Looking at the mass and wattage produced, the RTGs ("SNAP-19") in the Pioneer probes would have been just about perfect for Philae. They produce 40 watts of power and weigh 13.6 kg. Philae's current electrical system weighs 12.2 kg, so that's at least in the ballpark. The RTGs on the surface of the moon, as manually placed by Apollo astronauts's would have been a bit heavy at 20 kg. One of those RTGs was still producing 90% of its power after 10 years.

Regardless, the fact that the Philae mission would last more than 10 years is not a reason to not have used RTG. Other issues (obtaining the radioactive material, environmentalists throwing a fit, inexperience of the ESA with that kind of power source, delays in production, etc) certainly dictated that an RTG wasn't used, but it was most certainly not due to any technical limitation.

Comment: Good news? (Score 3, Interesting) 127

by Dan East (#48365009) Attached to: FCC Confirms Delay of New Net Neutrality Rules Until 2015

This is probably good news.
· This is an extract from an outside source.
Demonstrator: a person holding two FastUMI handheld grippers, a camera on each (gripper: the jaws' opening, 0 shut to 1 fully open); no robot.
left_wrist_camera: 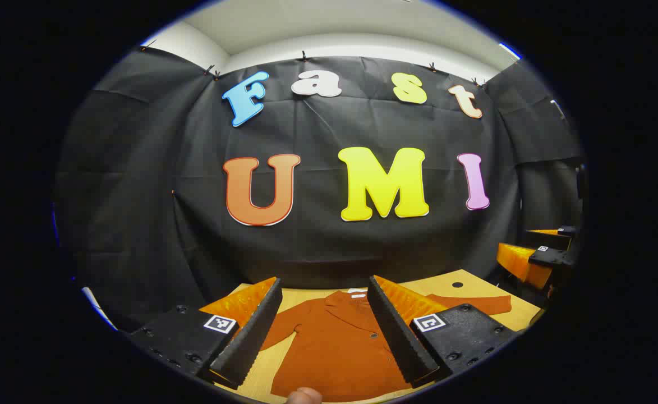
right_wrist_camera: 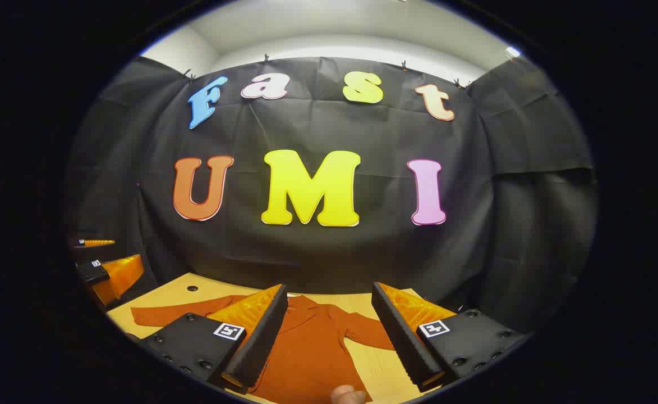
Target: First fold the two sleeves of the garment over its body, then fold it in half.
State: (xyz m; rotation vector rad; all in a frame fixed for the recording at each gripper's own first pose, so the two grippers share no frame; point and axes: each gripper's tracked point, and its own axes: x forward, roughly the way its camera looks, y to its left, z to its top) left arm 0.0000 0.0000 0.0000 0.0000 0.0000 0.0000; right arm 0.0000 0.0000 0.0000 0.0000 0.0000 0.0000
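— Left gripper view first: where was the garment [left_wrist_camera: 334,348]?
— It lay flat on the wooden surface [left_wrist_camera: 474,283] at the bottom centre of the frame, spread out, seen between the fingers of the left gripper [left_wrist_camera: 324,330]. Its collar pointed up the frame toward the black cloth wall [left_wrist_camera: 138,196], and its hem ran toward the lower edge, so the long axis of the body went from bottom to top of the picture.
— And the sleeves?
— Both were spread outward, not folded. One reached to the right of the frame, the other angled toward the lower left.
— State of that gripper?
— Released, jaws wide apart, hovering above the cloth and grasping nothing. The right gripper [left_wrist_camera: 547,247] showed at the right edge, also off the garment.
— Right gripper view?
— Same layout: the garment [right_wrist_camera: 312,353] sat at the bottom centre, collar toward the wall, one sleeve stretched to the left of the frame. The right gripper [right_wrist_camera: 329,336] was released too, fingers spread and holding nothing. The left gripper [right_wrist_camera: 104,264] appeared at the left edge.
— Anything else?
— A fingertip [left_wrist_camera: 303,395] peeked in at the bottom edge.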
Obama makes a public statement urging the FCC to step in and enforce net neutrality, and the FCC suddenly delays a decision they were about to make. That means the decision had already been made and it was that the FCC was not going to intervene. Now they are reconsidering and thus they want more time to figure out what all Obama's request entails.

Comment: Re:no dimocrats (Score 1) 551

by mcgrew (#48358951) Attached to: In this year's US mid-term elections ...

You know, danbert8, you would come across as far less ignorant if you googled first. FYI, that link leads you to information about federal taxes that go to schools. And you don't know that the INTERSTATE highway system was built by the federal government under Eisenhower, and that all the states get federal money for roads and highways?

Comments like yours is why I've spent a lot less time at slashdot lately. You should be ashamed of yourself.